The question, of course, is “what can we do about it?” Assuming a Biden victory in November, what are the remedies available to policymakers to restore respect for and adherence to the fundamental principles of the rule of law?

Because Lawfare’s focus is on foreign policy, the linked post primarily describes specific aspects of Presidential authority and Congressional oversight that are important to the conduct of foreign affairs. But most of the recommendations sweep more widely–for example, tightening the conditions under which Presidents can place “acting” officials in important government positions, and for how long–a process that currently allows a President to avoid having the Senate determine whether that individual is qualified and should be confirmed. As the post reminds us, the Trump administration “has exploited this authority to avoid the Senate confirmation process while placing preferred individuals in key positions.”

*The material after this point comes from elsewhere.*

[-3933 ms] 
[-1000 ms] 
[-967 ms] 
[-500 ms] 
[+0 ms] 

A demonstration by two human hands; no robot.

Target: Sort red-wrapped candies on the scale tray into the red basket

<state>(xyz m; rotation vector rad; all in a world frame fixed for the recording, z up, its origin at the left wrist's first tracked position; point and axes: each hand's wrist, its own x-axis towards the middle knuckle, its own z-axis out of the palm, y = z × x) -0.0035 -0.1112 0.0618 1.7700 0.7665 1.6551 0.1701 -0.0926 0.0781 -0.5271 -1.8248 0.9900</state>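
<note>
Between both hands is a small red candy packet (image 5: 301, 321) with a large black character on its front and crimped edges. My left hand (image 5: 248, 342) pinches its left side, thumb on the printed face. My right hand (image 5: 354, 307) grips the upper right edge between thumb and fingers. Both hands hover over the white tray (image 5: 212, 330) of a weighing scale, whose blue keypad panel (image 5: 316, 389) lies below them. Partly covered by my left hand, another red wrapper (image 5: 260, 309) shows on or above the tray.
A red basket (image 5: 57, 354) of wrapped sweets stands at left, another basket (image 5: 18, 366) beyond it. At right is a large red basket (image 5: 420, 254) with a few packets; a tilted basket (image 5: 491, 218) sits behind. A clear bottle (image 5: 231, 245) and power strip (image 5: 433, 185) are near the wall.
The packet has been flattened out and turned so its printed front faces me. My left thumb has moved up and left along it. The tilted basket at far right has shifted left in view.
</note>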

Other reforms with broad implications would make disclosure of Presidential tax returns mandatory (this one needs no explanation), and significantly narrow  Presidents’ ability to declare “emergencies” and thus exercise emergency powers. Added protections for Inspectors General would likewise seem obvious–and important.

There are other reforms suggested, and the post is worth reading in its entirety. I hope incominglawmakers take its recommendations seriously.

Assuming–as hopeful people must–a wholesale repudiation of this lawless and dangerous administration and its GOP enablers, Americans can decide to make a silk purse out of the  Trumpian sow’s ear–we can see from the lawless behaviors and the assaults on democratic norms where the legal and structural weaknesses are, and move to strengthen them. We can re-commit this country to the rule of law and to our founding aspirations.

Or, of course, we can lapse further into tribal conflict, and thereby accelerate America’s decline.